* **Problem statement**: Your copy starts at the line containing "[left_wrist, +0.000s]" and ends at the last line of the material below. Reproduce those lines exactly, with no pictures.

* **Exercise materials**:

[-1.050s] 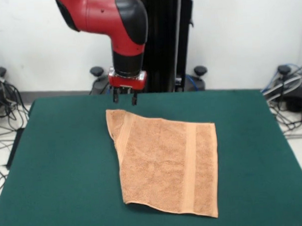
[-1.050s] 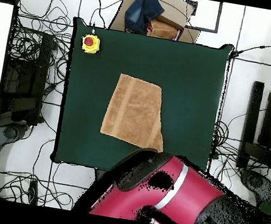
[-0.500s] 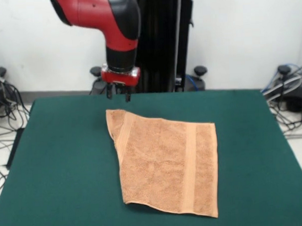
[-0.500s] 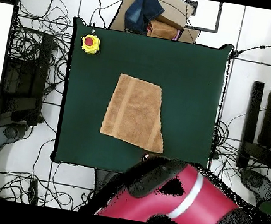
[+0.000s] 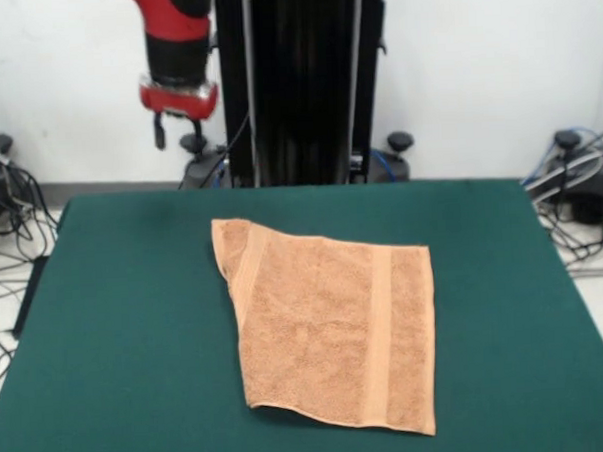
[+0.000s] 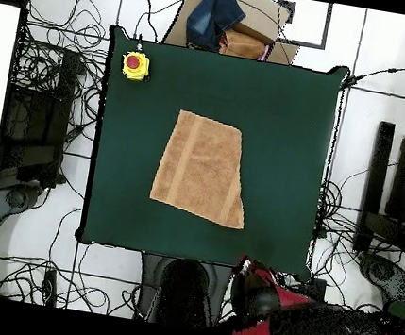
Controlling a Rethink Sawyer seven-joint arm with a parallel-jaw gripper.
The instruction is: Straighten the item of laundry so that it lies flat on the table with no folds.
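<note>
The peach-orange item of laundry [image 5: 331,325] lies on the middle of the green table [image 5: 126,324], spread out in a four-sided shape. Its right short end is straight, with a full band stripe. Its left edge runs slantwise, and the stripe there fades out partway down, so that side looks folded under. The overhead view shows the item of laundry [image 6: 201,167] narrowing toward one end on the table [image 6: 290,123]. My gripper [image 5: 179,139] hangs high beyond the table's far left edge, well clear of the cloth, open and holding nothing.
A yellow box with a red button [image 6: 134,64] sits near one table corner. Cardboard boxes and a blue cloth [image 6: 221,20] lie off the table's edge. The black pedestal column [image 5: 305,86] stands behind the table, with cables on the floor around it.
The arm has swung up and to the left in the front view, away from the towel's far corner and off the table. The towel has not moved.
</note>
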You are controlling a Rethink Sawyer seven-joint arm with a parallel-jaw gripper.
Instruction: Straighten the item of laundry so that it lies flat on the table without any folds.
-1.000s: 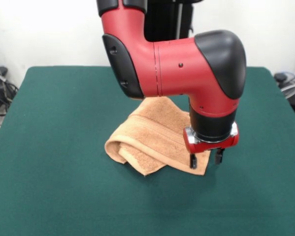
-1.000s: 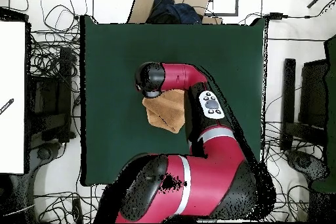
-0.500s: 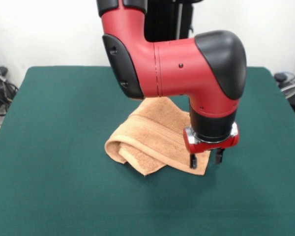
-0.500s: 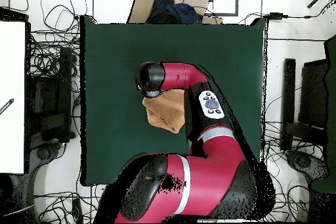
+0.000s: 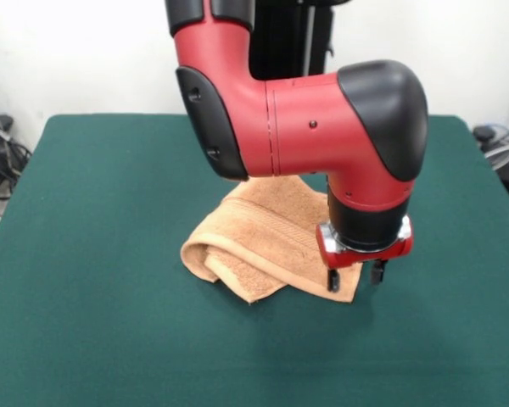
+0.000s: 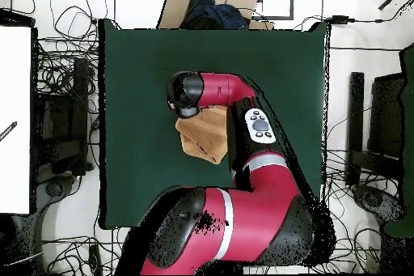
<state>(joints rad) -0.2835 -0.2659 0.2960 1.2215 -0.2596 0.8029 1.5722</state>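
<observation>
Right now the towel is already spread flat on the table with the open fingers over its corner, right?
Not flat. The front view shows the towel bunched, with a rolled fold along its left edge. The rest holds: it lies on the table and the open fingers are over its corner.

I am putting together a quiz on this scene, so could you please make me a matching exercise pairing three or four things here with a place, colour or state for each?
Things:
1. towel
2. table
3. hand
4. arm's elbow cap

Descriptions:
A. dark green, lying under everything
B. black and rounded, above the wrist
C. peach-orange, bunched with a rolled fold at one end
D. open, poised over the towel's corner

Right pairs: 1-C, 2-A, 3-D, 4-B
</observation>
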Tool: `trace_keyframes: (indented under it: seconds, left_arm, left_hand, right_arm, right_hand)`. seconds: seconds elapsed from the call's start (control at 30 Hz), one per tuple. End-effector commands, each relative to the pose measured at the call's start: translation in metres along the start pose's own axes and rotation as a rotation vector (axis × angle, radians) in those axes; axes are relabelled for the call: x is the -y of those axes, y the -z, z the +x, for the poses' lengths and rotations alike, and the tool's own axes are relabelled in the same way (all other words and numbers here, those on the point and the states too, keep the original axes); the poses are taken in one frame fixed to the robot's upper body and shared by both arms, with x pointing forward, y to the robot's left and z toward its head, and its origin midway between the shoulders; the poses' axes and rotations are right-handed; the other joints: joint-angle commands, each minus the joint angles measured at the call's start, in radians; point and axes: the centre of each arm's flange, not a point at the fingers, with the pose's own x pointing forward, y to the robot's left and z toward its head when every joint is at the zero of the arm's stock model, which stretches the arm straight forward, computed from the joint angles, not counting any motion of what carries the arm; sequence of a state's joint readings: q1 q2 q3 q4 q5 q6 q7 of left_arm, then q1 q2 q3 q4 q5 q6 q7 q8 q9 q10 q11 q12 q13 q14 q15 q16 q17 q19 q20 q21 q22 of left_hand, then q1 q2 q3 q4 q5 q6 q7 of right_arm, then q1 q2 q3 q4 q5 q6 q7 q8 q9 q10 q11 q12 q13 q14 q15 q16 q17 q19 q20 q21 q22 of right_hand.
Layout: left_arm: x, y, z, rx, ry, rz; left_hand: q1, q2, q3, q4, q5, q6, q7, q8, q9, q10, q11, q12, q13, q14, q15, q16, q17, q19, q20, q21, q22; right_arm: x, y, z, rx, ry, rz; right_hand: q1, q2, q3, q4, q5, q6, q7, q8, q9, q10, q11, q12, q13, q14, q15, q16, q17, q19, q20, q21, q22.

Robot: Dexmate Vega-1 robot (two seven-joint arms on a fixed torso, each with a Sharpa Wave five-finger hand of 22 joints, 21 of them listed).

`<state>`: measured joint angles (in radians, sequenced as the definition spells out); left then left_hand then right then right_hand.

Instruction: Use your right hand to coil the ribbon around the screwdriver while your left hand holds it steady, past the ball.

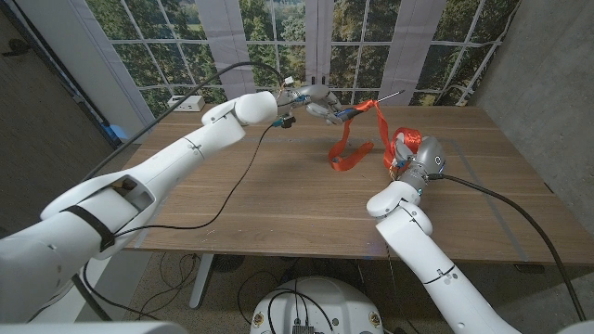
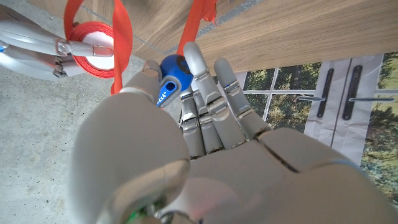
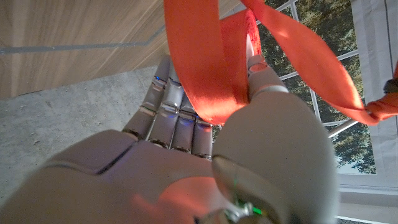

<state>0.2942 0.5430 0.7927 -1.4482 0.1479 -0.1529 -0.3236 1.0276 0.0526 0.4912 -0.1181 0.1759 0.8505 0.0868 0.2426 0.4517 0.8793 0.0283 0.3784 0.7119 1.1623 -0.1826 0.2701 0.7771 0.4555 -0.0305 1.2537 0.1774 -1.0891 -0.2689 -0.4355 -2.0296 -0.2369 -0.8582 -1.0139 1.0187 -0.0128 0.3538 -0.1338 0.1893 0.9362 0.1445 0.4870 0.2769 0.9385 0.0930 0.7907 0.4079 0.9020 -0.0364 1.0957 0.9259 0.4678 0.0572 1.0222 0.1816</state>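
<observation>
Fingers (image 2: 205, 93) of the left hand (image 1: 318, 100) are curled with the thumb around the blue-handled screwdriver (image 2: 169, 78), gripping it at the handle; in the head view its thin metal shaft points away toward the windows, above the far side of the wooden table (image 1: 278, 199). Fingers (image 3: 168, 115) of the right hand (image 1: 415, 156) press together behind a white-cored spool of orange satin ribbon (image 3: 211, 68), with the thumb closing on its front, so the roll is pinched.

The ribbon looks light, limp and slick: it will not hold a shape unless kept taut, and loose turns would likely slide along the smooth shaft. The spool is the sensible place to hold, since it feeds tape without crushing it. The screwdriver is rigid, and the handle gives the steadier grip.

From the spool the ribbon runs up to the screwdriver, where it bunches in a knot-like gather near the handle, then droops in a slack loop that reaches the table between the hands. I cannot tell how many turns sit on the shaft.
</observation>
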Motion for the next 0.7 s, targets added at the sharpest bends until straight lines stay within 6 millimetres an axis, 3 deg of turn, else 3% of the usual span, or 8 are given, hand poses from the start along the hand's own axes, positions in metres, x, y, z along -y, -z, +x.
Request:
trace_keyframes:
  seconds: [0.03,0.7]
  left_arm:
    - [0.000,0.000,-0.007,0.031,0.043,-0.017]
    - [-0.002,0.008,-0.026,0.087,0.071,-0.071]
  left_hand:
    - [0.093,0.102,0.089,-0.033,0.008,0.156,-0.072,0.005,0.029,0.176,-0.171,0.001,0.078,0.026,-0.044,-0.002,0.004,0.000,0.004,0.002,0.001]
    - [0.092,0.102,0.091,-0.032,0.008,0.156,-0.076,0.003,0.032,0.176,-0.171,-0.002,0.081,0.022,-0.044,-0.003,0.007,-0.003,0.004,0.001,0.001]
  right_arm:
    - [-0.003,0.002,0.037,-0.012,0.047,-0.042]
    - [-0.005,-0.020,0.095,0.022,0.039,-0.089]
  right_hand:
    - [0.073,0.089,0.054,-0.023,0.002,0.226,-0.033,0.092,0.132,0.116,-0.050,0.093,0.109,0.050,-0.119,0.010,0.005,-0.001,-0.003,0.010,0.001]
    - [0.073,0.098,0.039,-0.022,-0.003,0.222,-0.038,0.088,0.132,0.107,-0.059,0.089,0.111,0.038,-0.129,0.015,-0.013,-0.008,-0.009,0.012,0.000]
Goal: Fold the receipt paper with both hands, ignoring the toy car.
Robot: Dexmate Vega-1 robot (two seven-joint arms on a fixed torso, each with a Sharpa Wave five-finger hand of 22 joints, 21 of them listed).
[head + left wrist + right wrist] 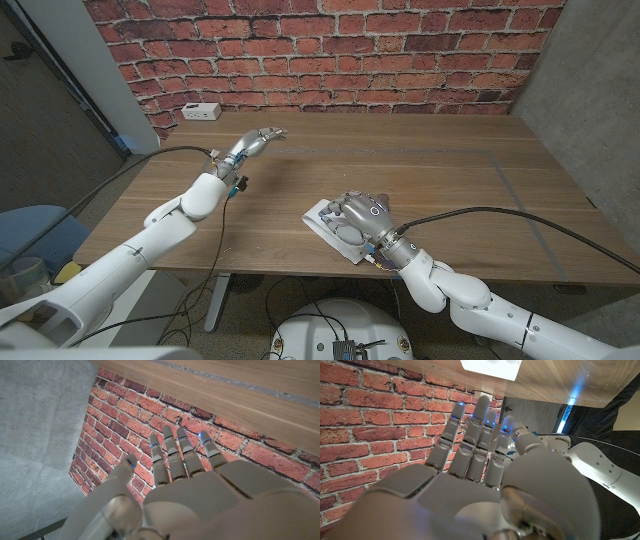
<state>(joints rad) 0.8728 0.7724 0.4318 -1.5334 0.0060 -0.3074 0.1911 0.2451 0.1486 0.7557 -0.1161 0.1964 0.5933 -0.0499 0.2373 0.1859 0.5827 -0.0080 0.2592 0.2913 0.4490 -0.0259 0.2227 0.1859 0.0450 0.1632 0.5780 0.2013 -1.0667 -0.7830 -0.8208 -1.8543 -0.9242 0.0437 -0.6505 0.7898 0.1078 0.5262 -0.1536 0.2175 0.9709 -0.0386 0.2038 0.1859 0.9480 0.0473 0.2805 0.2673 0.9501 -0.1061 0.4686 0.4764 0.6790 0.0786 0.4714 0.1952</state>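
One receipt paper (pixel 322 222) is seen near the front edge of the wooden table (pixel 450 180), partly covered by the right hand (pixel 358 218), which is laid on it with fingers bent over the sheet; whether it is gripped cannot be told. The left hand (pixel 252 143) is raised over the table's left rear part, fingers extended and apart, nothing held. One white box (pixel 201 111) is seen at the back left edge. Wide bare wood is left between the hands and to the right.

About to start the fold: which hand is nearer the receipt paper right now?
Right. The right hand sits on the receipt paper at the table's near edge. The left hand is raised over bare table, well off toward the far left side, touching nothing.
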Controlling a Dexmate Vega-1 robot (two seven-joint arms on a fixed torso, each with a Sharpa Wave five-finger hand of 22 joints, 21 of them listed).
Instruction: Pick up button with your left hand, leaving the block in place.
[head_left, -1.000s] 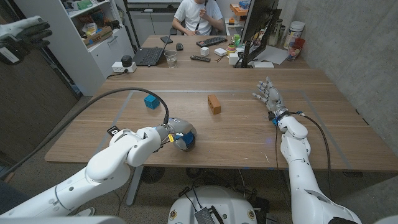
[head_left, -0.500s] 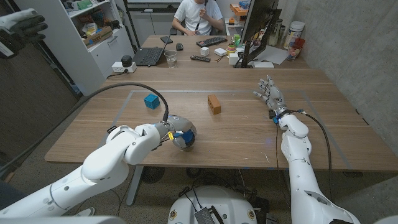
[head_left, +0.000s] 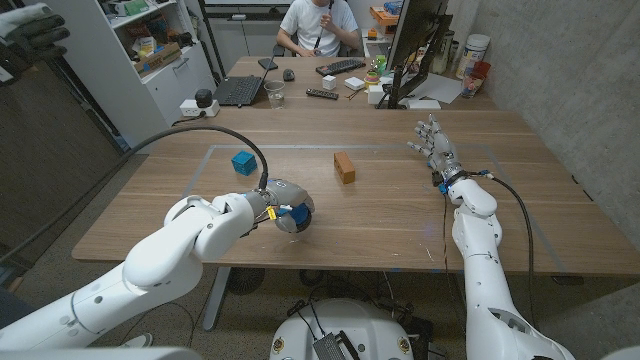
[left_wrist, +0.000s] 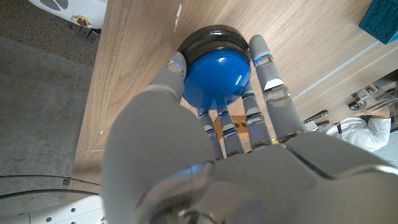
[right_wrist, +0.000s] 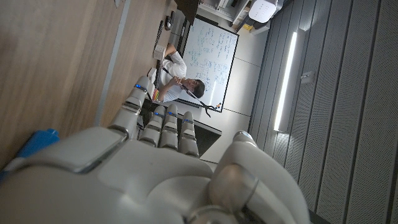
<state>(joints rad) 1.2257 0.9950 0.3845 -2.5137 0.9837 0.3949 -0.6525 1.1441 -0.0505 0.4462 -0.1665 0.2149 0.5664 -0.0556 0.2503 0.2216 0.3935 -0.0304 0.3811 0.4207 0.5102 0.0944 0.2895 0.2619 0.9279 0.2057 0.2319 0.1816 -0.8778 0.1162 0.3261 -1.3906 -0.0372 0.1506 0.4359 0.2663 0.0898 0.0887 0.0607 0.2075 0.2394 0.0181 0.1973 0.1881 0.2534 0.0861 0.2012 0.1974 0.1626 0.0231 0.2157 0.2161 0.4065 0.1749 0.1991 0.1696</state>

* **Result of this task**:
[left_wrist, +0.000s] 
[right_wrist, +0.000s] 
<state>(joints rad) 1.2257 0.9950 0.3845 -2.5137 0.9837 0.3949 -0.6525 1.1441 -0.0505 0.4462 -0.1665 0.2149 0.5664 -0.0556 0.2503 0.2216 0.3935 -0.0304 0.3811 0.4207 0.5102 0.0944 0.2895 0.2619 0.9279 0.2057 0.2319 0.1816 -0.8778 0.1162 0.3261 -1.3906 -0.0372 0.1506 0.4359 0.2663 0.0898 0.0887 0.0607 0.2075 0.2394 0.0181 0.1973 0.1881 0.2534 0.0861 0.2012 0.1974 0.1626 0.0231 0.2157 0.2161 0.4065 0.1749 0.1991 0.1696</state>

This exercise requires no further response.